→ Task goal: When you copy the listing, reproduce each line as it appears and omit every image.

→ Recorded data:
Content starts
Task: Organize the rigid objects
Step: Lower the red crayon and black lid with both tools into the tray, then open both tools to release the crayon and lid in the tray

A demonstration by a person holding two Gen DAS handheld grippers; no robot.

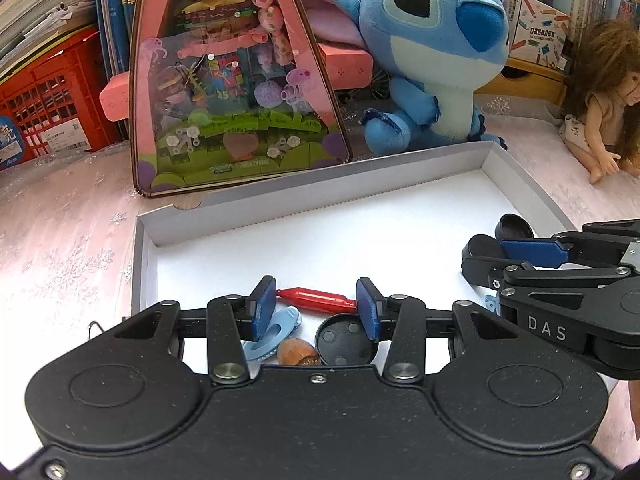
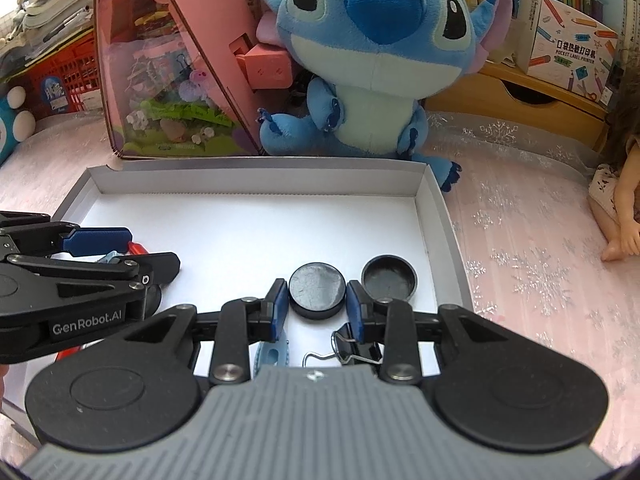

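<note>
A shallow white cardboard tray point(image 1: 144, 248) point(image 2: 440, 216) lies on the pink cloth. My left gripper point(image 1: 316, 308) point(image 2: 154, 250) hovers low over its near left part, shut endwise on a small red tube point(image 1: 316, 300) point(image 2: 136, 247). Under it lie a light blue clip point(image 1: 272, 332), a brown nut point(image 1: 298, 354) and a black round lid point(image 1: 346, 340). My right gripper point(image 2: 317, 306) point(image 1: 486, 258) is shut on a black disc point(image 2: 317, 290) point(image 1: 482, 246). A black cap point(image 2: 389, 278) point(image 1: 514, 226) sits open side up just right of it. A binder clip point(image 2: 356, 346) and another blue clip point(image 2: 274, 354) lie beneath the right gripper.
Behind the tray stand a pink triangular toy case point(image 1: 236, 80) and a blue plush toy point(image 1: 432, 52) point(image 2: 376, 60). A doll point(image 1: 600, 112) sits at the right. A red crate point(image 1: 52, 100), books and a wooden drawer box point(image 2: 520, 96) line the back. The far half of the tray is bare.
</note>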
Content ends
→ Exercise output:
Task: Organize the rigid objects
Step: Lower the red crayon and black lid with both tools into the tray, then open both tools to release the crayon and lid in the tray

A demonstration by a person holding two Gen DAS handheld grippers; no robot.


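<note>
A shallow white cardboard tray point(image 1: 144, 248) point(image 2: 440, 216) lies on the pink cloth. My left gripper point(image 1: 316, 308) point(image 2: 154, 250) hovers low over its near left part, shut endwise on a small red tube point(image 1: 316, 300) point(image 2: 136, 247). Under it lie a light blue clip point(image 1: 272, 332), a brown nut point(image 1: 298, 354) and a black round lid point(image 1: 346, 340). My right gripper point(image 2: 317, 306) point(image 1: 486, 258) is shut on a black disc point(image 2: 317, 290) point(image 1: 482, 246). A black cap point(image 2: 389, 278) point(image 1: 514, 226) sits open side up just right of it. A binder clip point(image 2: 356, 346) and another blue clip point(image 2: 274, 354) lie beneath the right gripper.
Behind the tray stand a pink triangular toy case point(image 1: 236, 80) and a blue plush toy point(image 1: 432, 52) point(image 2: 376, 60). A doll point(image 1: 600, 112) sits at the right. A red crate point(image 1: 52, 100), books and a wooden drawer box point(image 2: 520, 96) line the back. The far half of the tray is bare.
</note>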

Nothing more belongs to the answer.